Delta lake is an amazing product & we have been using delta lake to serving millions of customers all over the world
To meet our service requirements, we have done several changes to delta lake. now we want to contribute back to the community
Our changes may not align delta lake direction & design principles. but we would like to describe our scenarios & why we need those changes, then we can discuss how to make those changes to align your design principles & direction.
Scenarios:
We are using Spark 3.3 & delta lake 2.3, we only do append operation with schema merge
a.
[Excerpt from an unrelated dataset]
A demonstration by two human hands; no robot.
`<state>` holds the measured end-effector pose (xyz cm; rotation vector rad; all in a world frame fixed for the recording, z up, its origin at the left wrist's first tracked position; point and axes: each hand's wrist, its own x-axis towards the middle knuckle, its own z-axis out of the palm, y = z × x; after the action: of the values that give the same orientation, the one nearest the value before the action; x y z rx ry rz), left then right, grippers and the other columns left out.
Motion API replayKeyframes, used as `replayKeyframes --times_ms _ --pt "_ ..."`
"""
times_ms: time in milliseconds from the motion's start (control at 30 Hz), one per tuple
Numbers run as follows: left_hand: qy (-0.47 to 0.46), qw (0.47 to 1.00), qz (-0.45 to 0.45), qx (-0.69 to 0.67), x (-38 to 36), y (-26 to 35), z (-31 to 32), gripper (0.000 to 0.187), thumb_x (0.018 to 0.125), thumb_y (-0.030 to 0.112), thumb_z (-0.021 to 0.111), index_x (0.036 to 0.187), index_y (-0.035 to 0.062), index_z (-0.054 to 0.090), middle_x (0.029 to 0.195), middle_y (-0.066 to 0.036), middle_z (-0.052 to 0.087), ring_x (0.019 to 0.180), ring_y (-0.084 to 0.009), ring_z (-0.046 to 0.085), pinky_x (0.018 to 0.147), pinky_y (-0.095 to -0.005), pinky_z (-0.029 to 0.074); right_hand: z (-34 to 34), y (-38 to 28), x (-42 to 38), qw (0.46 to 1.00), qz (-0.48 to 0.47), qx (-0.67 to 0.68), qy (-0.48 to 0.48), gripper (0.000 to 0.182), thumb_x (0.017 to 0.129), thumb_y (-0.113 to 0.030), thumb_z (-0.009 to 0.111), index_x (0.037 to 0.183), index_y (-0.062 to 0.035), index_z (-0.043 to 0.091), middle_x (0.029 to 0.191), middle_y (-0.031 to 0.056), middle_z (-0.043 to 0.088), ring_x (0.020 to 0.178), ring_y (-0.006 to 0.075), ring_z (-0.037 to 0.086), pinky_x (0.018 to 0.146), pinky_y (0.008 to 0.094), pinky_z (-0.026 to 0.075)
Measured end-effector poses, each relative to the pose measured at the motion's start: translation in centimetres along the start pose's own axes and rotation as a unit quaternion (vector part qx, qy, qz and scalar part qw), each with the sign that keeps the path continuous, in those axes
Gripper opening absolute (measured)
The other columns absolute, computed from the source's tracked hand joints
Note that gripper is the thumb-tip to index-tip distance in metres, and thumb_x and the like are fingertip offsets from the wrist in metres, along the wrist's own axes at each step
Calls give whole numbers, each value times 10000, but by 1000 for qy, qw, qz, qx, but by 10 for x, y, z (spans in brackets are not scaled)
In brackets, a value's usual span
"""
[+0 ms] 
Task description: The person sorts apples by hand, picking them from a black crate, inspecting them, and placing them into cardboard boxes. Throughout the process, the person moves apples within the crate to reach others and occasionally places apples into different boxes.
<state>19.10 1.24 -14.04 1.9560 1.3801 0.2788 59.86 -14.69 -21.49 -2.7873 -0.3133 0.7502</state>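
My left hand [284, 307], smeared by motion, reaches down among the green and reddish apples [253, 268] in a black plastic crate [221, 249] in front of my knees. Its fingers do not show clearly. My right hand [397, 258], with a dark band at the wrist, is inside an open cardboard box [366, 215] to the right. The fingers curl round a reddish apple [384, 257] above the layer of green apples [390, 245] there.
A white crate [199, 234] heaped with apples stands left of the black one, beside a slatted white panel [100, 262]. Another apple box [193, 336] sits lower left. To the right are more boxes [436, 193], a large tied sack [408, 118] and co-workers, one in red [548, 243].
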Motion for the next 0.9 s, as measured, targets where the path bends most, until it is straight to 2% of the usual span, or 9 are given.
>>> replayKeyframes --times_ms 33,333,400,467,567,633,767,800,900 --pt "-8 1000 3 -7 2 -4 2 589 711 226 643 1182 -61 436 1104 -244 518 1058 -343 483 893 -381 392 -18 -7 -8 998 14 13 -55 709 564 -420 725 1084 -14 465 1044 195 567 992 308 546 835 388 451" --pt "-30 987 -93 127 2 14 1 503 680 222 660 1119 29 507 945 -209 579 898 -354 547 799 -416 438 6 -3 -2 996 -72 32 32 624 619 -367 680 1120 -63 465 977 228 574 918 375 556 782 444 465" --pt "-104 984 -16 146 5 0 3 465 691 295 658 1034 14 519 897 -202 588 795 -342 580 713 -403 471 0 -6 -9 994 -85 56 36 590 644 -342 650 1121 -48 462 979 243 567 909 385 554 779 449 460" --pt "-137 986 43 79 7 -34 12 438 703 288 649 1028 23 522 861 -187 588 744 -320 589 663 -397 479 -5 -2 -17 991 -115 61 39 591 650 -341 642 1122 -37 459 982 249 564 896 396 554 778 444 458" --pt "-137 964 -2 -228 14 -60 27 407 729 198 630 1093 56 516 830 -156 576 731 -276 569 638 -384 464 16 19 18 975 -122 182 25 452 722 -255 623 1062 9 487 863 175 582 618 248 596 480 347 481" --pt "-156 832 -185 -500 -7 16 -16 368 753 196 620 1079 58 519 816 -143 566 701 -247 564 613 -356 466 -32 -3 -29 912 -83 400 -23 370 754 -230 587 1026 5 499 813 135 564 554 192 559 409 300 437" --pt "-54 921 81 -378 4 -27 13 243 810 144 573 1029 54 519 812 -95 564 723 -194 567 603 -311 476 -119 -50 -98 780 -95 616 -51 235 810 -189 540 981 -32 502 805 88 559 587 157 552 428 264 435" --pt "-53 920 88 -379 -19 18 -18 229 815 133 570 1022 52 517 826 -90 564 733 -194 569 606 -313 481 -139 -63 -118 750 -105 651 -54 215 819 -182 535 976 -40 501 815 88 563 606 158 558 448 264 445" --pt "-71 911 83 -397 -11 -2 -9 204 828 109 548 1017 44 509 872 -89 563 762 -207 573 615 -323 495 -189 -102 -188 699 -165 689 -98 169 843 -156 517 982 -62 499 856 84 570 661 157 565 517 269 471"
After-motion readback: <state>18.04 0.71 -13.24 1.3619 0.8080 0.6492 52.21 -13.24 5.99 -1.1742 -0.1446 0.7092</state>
We use a Spark structured streaming job to write to ADLSGen2 storage, due to delta lake do state construction after every write, it introduces high latency & our streaming job cannot meet SLA, so we add a config to control whether to skip state construction after write, but for checkpointing we always do state re-construction
c. For high availability, we use multiple storages to store data, say we have storage 1, 2, 3. in Streaming job, we write batch 1 to storage 1, batch 2 to storage 2,..batch 3 to storage 3, batch 4 to storage 1,... etc. Reading will read 3 storages' data & do union, in some cases, schema is different between 3 storages in deep nested fields, so union by name doesn't help, so we update the delta lake can accept specified schema during read
d. During state construction, the listing on delta log should only list delta files after last checkpoint, but under the neath, it still listing from beginning, which also slow down read/write, so we changed it to use ADLGen2 'listFrom' API
f. We also implemented our own changed data set query to make it skip state construction & access delta log directly to get files added between time range since we don't do any update/delete operation.
We would like to know what's the best way to handle these scenarios from your point of view & how can we merge the changes.
Looking forward your reply
Thanks